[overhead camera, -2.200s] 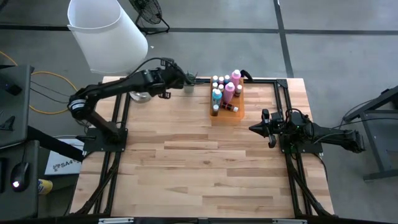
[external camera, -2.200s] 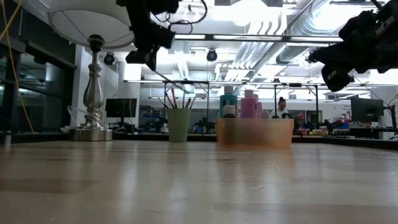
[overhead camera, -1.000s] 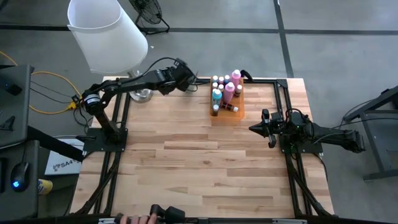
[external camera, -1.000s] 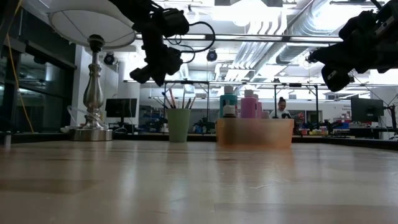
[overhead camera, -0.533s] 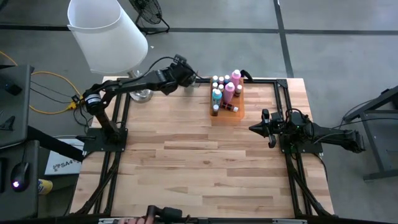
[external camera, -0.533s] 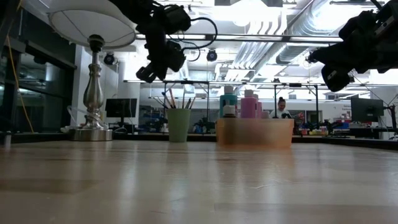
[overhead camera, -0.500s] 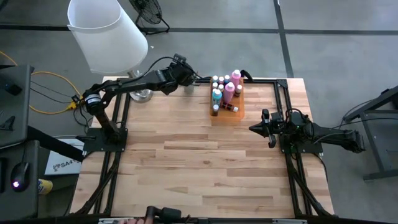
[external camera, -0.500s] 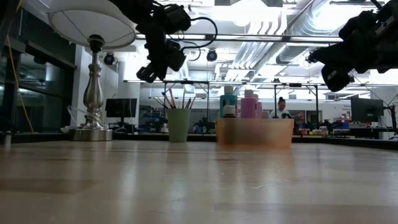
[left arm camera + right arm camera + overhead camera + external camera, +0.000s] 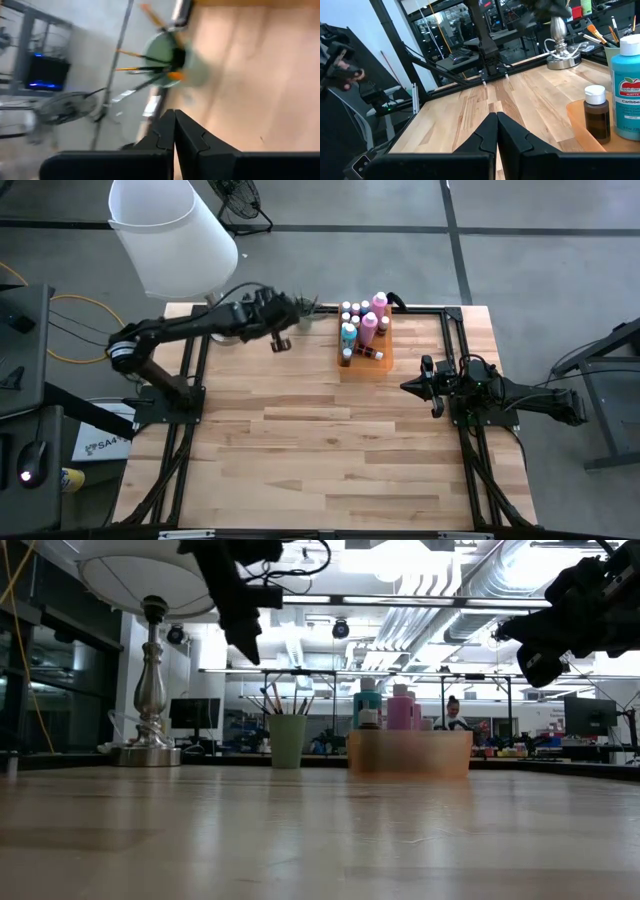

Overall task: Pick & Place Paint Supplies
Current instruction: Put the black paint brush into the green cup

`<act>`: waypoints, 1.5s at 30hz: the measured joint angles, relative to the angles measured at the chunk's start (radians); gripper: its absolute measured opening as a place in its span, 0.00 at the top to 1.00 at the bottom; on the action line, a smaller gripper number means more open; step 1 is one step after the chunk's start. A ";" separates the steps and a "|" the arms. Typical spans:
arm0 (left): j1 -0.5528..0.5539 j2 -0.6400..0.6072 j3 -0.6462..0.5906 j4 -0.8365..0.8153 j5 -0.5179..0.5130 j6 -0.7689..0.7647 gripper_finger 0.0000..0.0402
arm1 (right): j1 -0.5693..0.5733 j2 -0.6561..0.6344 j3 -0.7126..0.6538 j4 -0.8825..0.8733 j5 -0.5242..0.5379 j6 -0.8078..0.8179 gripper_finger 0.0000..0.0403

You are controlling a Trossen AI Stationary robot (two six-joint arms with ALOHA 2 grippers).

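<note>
A pale green cup [image 9: 167, 54] with several paintbrushes standing in it sits at the table's far edge, also seen in the low view [image 9: 287, 740]. To its right, an orange tray [image 9: 370, 362] holds small pale-capped paint bottles [image 9: 362, 320], pink, teal and brown. My left gripper [image 9: 174, 113] is shut with nothing between its fingers; it hangs in the air just left of the cup and above it [image 9: 248, 648]. My right gripper [image 9: 496, 116] is shut and empty, level above the table's right side [image 9: 408, 386], near the tray's front right corner.
A lamp with a large white shade [image 9: 170, 235] and a silver base [image 9: 150, 690] stands at the far left corner, close behind my left arm. The wooden tabletop [image 9: 320, 450] stretches bare in front of the tray. Black frame rails [image 9: 455, 330] run along the table's sides.
My left gripper has drawn back from above the cup toward the table's left and near side, risen slightly, and rolled about its own axis. The cup, brushes and tray stay where they were.
</note>
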 joint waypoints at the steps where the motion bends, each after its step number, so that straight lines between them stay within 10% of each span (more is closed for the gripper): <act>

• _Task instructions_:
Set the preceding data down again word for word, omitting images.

• _Output_:
[overhead camera, -2.200s] 
[external camera, -2.200s] 
[overhead camera, -1.000s] 
[external camera, -1.000s] 
[overhead camera, -0.533s] 
[external camera, -0.533s] 
[overhead camera, -0.500s] 
[external camera, -0.500s] 
[left arm camera + right arm camera + overhead camera + external camera, +0.000s] 

Overall task: Pick & Place Paint Supplies
Current instruction: Put the black paint brush into the green cup

`<act>`: waypoints, 1.5s at 30hz: the measured joint angles, relative to the angles measured at the chunk's start (radians); gripper: its absolute measured opening as a place in its span, 0.00 at the top to 1.00 at the bottom; on the action line, a smaller gripper number means more open; step 1 is one step after the chunk's start. A ";" separates the steps and a "|" the arms. Typical spans:
arm0 (left): j1 -0.5528..0.5539 j2 -0.6400..0.6072 j3 -0.6462..0.5906 j4 -0.8365..0.8153 j5 -0.5179..0.5130 j6 -0.7689..0.7647 gripper_finger 0.0000..0.0402
arm1 (right): j1 -0.5693..0.5733 j2 -0.6561..0.6344 j3 -0.7126..0.6538 j4 -0.8825..0.8733 j5 -0.5242..0.5379 j6 -0.8078..0.8179 gripper_finger 0.0000..0.0403

You are controlling a Trossen AI Stationary robot (two six-joint arms with ALOHA 2 grippers).

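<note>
A pale green cup [image 9: 167, 54] with several paintbrushes standing in it sits at the table's far edge, also seen in the low view [image 9: 287, 740]. To its right, an orange tray [image 9: 370, 362] holds small pale-capped paint bottles [image 9: 362, 320], pink, teal and brown. My left gripper [image 9: 174, 113] is shut with nothing between its fingers; it hangs in the air just left of the cup and above it [image 9: 248, 648]. My right gripper [image 9: 496, 116] is shut and empty, level above the table's right side [image 9: 408, 386], near the tray's front right corner.
A lamp with a large white shade [image 9: 170, 235] and a silver base [image 9: 150, 690] stands at the far left corner, close behind my left arm. The wooden tabletop [image 9: 320, 450] stretches bare in front of the tray. Black frame rails [image 9: 455, 330] run along the table's sides.
My left gripper has drawn back from above the cup toward the table's left and near side, risen slightly, and rolled about its own axis. The cup, brushes and tray stay where they were.
</note>
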 joint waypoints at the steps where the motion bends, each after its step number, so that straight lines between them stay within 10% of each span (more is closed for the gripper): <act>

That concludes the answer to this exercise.